Example: Greenland

This page works through two related problems using Greenland as the study area. The first is a realistic model of present-day lithospheric deflection under the Greenland ice sheet, using publicly available ice-thickness and elastic-thickness datasets. The second is a hypothetical extension that uses the regional model as the starting point for a finer-scale nested solve, specifically to illustrate how inhomogeneous (prescribed-value) boundary conditions let a local model inherit its boundary state from a coarser regional solve. A Gaussian seamount — purely hypothetical — is then added to the local model to show how a new coastal load perturbs the plate on top of the existing ice-sheet deformation field.

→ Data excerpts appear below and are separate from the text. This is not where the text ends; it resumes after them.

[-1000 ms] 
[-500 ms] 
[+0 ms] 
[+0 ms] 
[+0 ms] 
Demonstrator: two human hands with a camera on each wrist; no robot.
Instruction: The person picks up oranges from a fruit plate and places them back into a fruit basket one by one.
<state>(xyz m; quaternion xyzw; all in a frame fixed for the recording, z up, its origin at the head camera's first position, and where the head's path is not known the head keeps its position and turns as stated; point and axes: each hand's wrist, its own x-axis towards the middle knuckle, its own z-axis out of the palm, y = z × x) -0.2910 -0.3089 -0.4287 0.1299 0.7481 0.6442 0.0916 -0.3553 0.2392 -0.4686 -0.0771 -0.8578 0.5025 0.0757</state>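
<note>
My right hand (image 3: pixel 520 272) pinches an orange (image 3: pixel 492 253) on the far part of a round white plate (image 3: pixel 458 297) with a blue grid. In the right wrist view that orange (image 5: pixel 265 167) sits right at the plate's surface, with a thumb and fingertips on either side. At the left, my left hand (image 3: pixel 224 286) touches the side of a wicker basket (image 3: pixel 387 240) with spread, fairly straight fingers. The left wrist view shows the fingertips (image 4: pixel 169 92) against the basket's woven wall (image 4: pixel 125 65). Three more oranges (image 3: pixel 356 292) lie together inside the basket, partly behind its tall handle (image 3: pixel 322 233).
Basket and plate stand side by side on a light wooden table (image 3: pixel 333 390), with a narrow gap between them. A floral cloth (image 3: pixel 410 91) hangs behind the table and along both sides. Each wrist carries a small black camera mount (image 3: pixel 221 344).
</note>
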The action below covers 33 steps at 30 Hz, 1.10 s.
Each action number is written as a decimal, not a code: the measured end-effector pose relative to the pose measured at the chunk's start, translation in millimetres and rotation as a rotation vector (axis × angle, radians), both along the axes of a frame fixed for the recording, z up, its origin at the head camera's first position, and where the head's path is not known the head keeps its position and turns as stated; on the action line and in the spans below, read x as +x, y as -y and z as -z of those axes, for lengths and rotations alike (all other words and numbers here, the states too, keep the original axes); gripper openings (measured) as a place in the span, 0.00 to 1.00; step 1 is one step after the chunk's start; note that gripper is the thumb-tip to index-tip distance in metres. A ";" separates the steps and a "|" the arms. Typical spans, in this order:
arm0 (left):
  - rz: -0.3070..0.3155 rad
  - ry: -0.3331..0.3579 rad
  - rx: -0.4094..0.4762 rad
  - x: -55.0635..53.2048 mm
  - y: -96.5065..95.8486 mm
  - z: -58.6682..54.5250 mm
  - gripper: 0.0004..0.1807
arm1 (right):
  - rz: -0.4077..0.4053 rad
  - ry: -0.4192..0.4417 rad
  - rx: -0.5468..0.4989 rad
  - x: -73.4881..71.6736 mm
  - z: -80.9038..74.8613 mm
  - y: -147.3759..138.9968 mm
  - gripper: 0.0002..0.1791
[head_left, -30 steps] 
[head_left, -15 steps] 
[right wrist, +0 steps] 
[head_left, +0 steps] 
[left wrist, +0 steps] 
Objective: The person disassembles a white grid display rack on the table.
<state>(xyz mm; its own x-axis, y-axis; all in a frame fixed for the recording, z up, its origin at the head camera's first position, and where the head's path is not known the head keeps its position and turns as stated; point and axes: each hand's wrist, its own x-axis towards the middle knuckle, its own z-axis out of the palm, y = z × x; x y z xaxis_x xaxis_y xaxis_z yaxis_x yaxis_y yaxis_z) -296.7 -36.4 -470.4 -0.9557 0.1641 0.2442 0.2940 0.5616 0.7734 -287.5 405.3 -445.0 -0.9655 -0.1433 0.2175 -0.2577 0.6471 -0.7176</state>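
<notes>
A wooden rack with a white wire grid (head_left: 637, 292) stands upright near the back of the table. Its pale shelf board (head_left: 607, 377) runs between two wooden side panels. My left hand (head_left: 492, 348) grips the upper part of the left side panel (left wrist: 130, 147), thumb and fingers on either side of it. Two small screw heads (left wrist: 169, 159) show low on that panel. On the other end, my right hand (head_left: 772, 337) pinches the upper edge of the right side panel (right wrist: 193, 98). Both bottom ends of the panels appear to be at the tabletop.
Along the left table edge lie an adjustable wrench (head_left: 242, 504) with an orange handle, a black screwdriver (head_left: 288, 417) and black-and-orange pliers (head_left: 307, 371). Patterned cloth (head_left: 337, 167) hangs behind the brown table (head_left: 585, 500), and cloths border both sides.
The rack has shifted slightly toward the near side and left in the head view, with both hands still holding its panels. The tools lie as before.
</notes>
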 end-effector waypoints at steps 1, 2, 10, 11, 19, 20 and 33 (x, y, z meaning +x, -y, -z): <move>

Scripts: examples/greenland_flexure.py (regional model) and examples/greenland_volcano_nested.py (nested model).

Datasets

Both scripts draw on the same two datasets.

Ice thickness — BedMachine Greenland v6 (Morlighem et al. 2017, 2025), available from NSIDC (Earthdata login required). The native 150 m grid is subsampled to ~10 km before passing to gFlex; at that resolution each FD solve takes a few seconds.

Elastic thickness — Steffen et al. (2018, 2026), freely available under CC-BY-4.0 from Zenodo (doi:10.5281/zenodo.18403685). The script downloads this file automatically on first run. The dataset provides \(T_e\) in km at 0.2° geographic spacing over the greater Greenland region; values range from 5 to 87 km, reflecting the contrast between the weak western margin and the cratonic interior.

Regional ice-sheet model

Setup

The BedMachine grid is already in EPSG:3413 (NSIDC Sea Ice Polar Stereographic North). The Steffen et al. data is in geographic lon/lat and must be reprojected onto the same EPSG:3413 grid using pyproj and scipy.interpolate.RegularGridInterpolator. Cells outside the Te dataset coverage are assigned the domain median.

Only grounded ice (BedMachine mask == 2) contributes to the surface load; floating ice is hydrostatically supported by the ocean and is excluded. The load is \(q_s = \rho_\text{ice}\,g\,H_\text{ice}\) with \(\rho_\text{ice} = 917\) kg m⁻³.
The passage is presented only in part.